▶ WORK ITEM
Repeat all of the data word for word so that only the pictures are missing from the copy.

▶ EXERCISE DATA

---

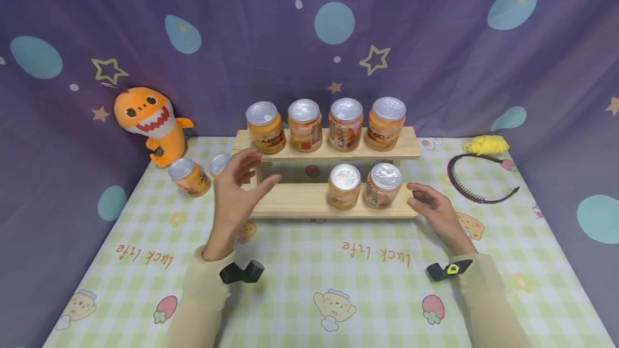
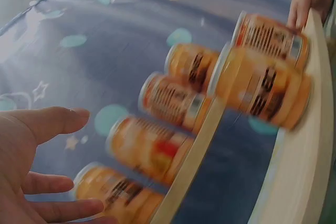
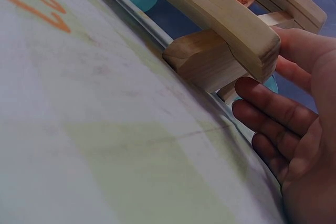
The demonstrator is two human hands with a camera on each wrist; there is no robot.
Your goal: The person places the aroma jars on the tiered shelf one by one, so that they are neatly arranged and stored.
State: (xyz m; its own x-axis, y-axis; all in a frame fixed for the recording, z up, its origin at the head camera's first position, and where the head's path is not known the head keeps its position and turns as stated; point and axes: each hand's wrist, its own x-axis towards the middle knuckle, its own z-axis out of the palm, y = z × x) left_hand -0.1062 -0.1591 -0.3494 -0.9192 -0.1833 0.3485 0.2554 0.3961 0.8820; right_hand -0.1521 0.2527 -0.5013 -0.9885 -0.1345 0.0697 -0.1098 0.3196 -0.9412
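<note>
The two-tier wooden rack (image 1: pixel 309 200) stands mid-table, its lower shelf bearing two orange jars (image 1: pixel 344 186) right of centre. The right hand (image 1: pixel 432 209), fingers relaxed, touches the shelf's right end at 3 o'clock. The left hand (image 1: pixel 238 191) hovers spread and empty at its left end, 9 o'clock.

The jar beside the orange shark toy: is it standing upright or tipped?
Tipped: the jar leans on the tablecloth, its foil lid angled up and to the left.

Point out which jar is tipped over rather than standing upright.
The jar on the tablecloth beside the shark plush, left of the wooden rack; it leans, unlike the shelved ones.
</note>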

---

▶ WRITTEN RESPONSE
The demonstrator is two human hands with a camera on each wrist; there is no robot.
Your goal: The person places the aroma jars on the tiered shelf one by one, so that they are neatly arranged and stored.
State: (xyz m; its own x-axis, y-axis; all in a frame fixed for the recording, z up, its origin at the head camera's first position, and where the head's path is not known the head keeps its position and turns as stated; point and axes: each hand's wrist, its own x-axis towards the middle knuckle, its own z-axis out of the palm, y = z × x) left_hand -0.1062 -0.1591 -0.3494 -0.9192 -0.1833 0.3485 0.2554 0.3961 0.8820; right_hand -0.1521 0.2527 -0.5013 -0.9885 -0.1345 0.0697 -0.1098 0.3196 -0.9412
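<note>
The two-tier wooden rack (image 1: pixel 309 200) stands mid-table, its lower shelf bearing two orange jars (image 1: pixel 344 186) right of centre. The right hand (image 1: pixel 432 209), fingers relaxed, touches the shelf's right end at 3 o'clock. The left hand (image 1: pixel 238 191) hovers spread and empty at its left end, 9 o'clock.

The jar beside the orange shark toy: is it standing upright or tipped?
Tipped: the jar leans on the tablecloth, its foil lid angled up and to the left.

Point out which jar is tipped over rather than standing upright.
The jar on the tablecloth beside the shark plush, left of the wooden rack; it leans, unlike the shelved ones.
</note>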

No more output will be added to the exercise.